Painting a grim picture of the infrastructure space, Hindustan Construction Company has clocked rather tepid fourth-quarter results. While the turnover has been flat, the company managed to garner handsome profit margins. Speaking to Bloomberg TV India , HCC Chairman and Managing Director Ajit Gulabchand says improved efficiency and favourable claims have kept profit margins at about 20 per cent.

Can you take us through Q4 performance and outlook for FY17?

The fourth quarter turnover stands at about ₹1,196 crore, which is more or less flat and marginally better than ₹1,175 crore in the same quarter previous year. The Ebitda margin was about 19.81 per cent, which is giving a net profit of ₹19.1 crore during the quarter. The whole year’s turnover is about ₹4,190 crore, again broadly flat and slightly less. But, the Ebitda margins here again are good at 19.98 per cent giving a net profit of ₹84.9 crore and the profit before taxes of ₹159 crore in FY16. These profitability rates are high not only because of improved operational efficiency, but also due to arbitration claims that are coming in our favour. Since the costs were registered elsewhere in earlier years, it tends to give you a higher margin. The current order book is about ₹18,123 crore. And with the orders in which we are L1 or at the lowest, if they are added once received, the order book will climb to ₹22,000 crore, which is the highest in the last few years. During the year, about ₹5,764 crore of orders were received, which were the best in the last several years. So fundamentally, we are standing now at a position, which I cannot say is robust, but in my opinion, quite well considering the stress that we are in. We have received ₹646 crore worth of new awards in our favour. Awards that are in our favour of about ₹3,041 crore are yet to be paid by the client and which is the main reason for our distress, our high interest burden and the reason we’re not able to pay our banks. Therefore, we had to opt for corporate debt restructuring. In short, under the circumstances, given the atmosphere of still slow growth in terms of infrastructure except the transportation sector, not much is picking up in the country.

What are you attributing this shift to, where the top line is not as impressive but the margins is starting to improve quite significantly?

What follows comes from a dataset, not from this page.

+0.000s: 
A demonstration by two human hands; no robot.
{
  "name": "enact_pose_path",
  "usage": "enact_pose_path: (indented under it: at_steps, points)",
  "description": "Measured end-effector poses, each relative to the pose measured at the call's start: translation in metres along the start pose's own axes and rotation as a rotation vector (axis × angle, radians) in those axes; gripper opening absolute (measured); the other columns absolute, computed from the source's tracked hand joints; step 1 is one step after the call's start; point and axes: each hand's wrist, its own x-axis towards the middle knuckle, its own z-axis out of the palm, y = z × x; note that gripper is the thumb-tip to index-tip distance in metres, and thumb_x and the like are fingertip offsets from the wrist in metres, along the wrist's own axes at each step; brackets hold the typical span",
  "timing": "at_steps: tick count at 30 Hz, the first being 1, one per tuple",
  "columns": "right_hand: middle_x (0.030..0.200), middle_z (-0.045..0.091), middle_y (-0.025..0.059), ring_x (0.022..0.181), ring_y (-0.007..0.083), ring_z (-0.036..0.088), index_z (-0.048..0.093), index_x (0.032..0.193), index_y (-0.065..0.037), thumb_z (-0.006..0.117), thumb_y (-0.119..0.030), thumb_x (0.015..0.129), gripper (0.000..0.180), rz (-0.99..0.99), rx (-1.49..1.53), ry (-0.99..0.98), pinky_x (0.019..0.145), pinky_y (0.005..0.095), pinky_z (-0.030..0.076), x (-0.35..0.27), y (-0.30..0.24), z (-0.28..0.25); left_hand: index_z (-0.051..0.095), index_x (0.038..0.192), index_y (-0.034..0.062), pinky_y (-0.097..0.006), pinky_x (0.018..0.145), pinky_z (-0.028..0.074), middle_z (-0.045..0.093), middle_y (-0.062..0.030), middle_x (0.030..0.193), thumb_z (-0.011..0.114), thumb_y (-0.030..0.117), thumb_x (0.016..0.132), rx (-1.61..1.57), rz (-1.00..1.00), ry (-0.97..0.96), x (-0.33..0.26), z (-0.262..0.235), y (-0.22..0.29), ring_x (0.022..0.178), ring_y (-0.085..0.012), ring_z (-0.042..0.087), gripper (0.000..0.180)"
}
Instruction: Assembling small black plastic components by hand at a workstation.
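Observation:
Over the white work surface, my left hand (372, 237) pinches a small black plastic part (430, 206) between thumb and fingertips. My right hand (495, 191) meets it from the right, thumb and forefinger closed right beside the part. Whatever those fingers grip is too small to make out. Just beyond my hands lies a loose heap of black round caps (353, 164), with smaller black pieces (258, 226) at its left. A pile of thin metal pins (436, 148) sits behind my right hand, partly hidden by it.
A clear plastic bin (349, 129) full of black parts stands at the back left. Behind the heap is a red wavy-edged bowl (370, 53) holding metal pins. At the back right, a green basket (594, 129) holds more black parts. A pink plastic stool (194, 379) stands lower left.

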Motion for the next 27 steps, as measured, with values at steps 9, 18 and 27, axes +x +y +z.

Because of the claims whose costs were booked earlier, we tend to get it increased in the rate of the margin. And that would continue as long as claims come. As long as we get more claims, which we hope we will, we get paid. Our problem is the payment. So we can pare off the debt and then we become profitable. As the turnover rises with more orders coming in or more tenders coming in, then the percentage of interest cost of the total revenue comes down considerably. So this is what we are aiming for —getting more claims back and increasing our turnover so that we can lower the interest rate, giving us more margins to repay the debt.

Can you share the details of the arbitration?

About ₹11,000 crore is in arbitration, of which ₹3,500-3,600 crore is awarded to us and of which ₹300-400 crore has been paid to us. The rest is still to be paid.

What is the debt at this point?

The standalone debt is about ₹4,900 crore. The consolidated debt of all the companies is approximately ₹11,000 crore.